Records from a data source
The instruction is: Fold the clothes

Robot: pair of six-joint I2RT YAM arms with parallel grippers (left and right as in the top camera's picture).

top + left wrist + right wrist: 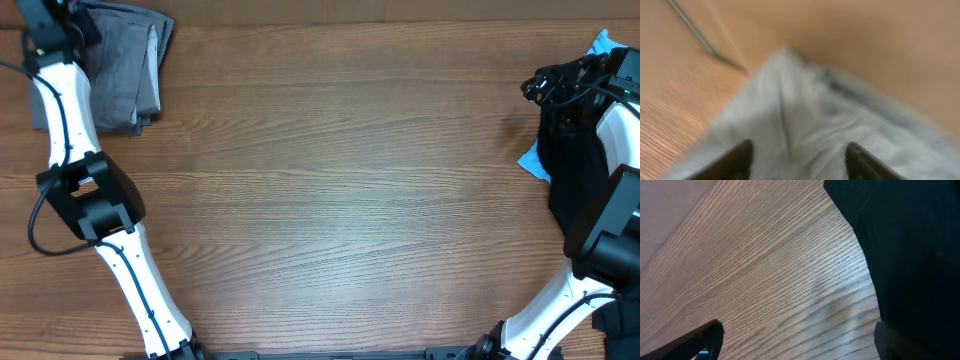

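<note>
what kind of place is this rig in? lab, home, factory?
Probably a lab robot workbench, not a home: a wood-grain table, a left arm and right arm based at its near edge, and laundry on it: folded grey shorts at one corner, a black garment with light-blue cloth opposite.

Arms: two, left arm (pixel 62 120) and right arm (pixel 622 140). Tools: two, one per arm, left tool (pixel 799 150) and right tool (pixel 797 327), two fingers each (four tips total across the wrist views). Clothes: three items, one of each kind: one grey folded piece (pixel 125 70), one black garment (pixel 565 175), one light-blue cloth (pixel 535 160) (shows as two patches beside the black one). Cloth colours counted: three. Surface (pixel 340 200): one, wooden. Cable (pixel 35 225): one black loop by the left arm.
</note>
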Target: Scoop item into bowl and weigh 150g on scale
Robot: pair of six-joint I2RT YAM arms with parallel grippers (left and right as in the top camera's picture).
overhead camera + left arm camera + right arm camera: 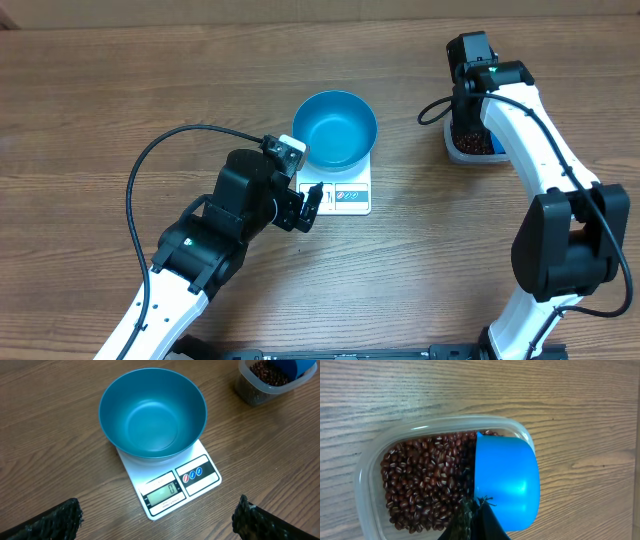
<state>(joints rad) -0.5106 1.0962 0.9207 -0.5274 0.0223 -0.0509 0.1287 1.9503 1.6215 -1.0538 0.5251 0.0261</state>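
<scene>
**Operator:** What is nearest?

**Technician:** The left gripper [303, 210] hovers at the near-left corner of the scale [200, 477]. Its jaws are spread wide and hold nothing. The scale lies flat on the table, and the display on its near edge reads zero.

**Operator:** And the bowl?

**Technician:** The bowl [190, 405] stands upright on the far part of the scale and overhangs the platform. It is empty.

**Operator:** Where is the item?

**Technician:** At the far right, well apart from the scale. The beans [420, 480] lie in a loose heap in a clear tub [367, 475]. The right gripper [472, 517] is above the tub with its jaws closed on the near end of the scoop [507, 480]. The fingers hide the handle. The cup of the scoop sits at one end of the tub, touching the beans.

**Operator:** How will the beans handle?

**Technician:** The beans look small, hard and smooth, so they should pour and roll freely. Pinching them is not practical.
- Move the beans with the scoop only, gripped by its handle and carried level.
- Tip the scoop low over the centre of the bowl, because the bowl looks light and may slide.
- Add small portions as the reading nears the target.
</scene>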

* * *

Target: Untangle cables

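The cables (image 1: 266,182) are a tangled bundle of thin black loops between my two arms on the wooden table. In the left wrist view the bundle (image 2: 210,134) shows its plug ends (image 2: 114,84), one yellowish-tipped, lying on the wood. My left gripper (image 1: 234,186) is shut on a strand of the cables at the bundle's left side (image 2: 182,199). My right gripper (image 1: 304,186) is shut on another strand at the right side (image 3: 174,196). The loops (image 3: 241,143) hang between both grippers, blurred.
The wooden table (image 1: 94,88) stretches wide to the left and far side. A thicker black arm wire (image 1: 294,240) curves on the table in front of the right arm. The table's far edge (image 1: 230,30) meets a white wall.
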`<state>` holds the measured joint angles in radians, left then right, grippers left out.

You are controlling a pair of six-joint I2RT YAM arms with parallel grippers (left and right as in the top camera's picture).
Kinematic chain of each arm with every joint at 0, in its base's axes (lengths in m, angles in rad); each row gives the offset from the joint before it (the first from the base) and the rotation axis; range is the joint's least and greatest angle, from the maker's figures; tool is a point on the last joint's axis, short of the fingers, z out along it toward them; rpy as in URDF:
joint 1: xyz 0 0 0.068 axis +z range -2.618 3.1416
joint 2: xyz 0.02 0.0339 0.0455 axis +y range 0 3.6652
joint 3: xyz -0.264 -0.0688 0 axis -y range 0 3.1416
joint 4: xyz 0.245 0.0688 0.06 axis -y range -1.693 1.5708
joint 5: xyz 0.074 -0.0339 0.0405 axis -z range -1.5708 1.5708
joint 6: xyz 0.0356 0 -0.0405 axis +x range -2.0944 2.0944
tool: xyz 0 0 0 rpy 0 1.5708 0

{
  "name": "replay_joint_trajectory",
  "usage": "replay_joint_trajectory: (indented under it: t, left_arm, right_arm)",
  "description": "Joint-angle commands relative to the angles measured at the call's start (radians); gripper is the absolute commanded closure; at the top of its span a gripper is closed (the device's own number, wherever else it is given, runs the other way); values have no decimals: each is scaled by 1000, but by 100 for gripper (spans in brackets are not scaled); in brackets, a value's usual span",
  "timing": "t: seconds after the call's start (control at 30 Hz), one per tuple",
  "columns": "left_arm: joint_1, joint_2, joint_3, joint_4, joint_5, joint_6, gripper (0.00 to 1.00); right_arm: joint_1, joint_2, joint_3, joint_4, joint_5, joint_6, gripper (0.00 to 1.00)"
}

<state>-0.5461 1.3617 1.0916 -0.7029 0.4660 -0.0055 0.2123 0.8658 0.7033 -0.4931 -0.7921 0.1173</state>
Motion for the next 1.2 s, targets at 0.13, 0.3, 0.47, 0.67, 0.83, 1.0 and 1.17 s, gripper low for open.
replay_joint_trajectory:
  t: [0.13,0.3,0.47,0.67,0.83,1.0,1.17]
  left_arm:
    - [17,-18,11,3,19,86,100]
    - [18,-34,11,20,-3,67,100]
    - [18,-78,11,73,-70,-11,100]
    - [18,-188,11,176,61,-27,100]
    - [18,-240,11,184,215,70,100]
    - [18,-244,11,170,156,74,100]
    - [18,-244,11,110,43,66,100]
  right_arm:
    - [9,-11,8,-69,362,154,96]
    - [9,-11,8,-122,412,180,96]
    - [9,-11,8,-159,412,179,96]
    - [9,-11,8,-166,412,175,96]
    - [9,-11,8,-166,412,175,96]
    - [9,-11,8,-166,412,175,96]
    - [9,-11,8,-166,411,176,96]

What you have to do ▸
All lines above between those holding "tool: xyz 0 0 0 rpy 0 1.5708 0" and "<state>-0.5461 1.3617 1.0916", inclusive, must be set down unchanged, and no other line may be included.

Solution ▸
tool: xyz 0 0 0 rpy 0 1.5708 0

{
  "name": "replay_joint_trajectory",
  "usage": "replay_joint_trajectory: (indented under it: t, left_arm, right_arm)",
  "description": "Joint-angle commands relative to the angles measured at the call's start (radians); gripper is the absolute commanded closure; at the top of its span a gripper is closed (the device's own number, wherever else it is given, runs the other way); values have no decimals: each is scaled by 1000, but by 100 for gripper (spans in brackets are not scaled); in brackets, a value's usual span",
  "timing": "t: seconds after the call's start (control at 30 Hz), one per tuple",
  "columns": "left_arm: joint_1, joint_2, joint_3, joint_4, joint_5, joint_6, gripper (0.00 to 1.00); right_arm: joint_1, joint_2, joint_3, joint_4, joint_5, joint_6, gripper (0.00 to 1.00)"
}

<state>-0.5461 1.3617 1.0916 -0.7029 0.4660 -0.0055 0.2123 0.8658 0.7033 -0.4931 -0.7921 0.1173</state>

Work on this exercise is complete.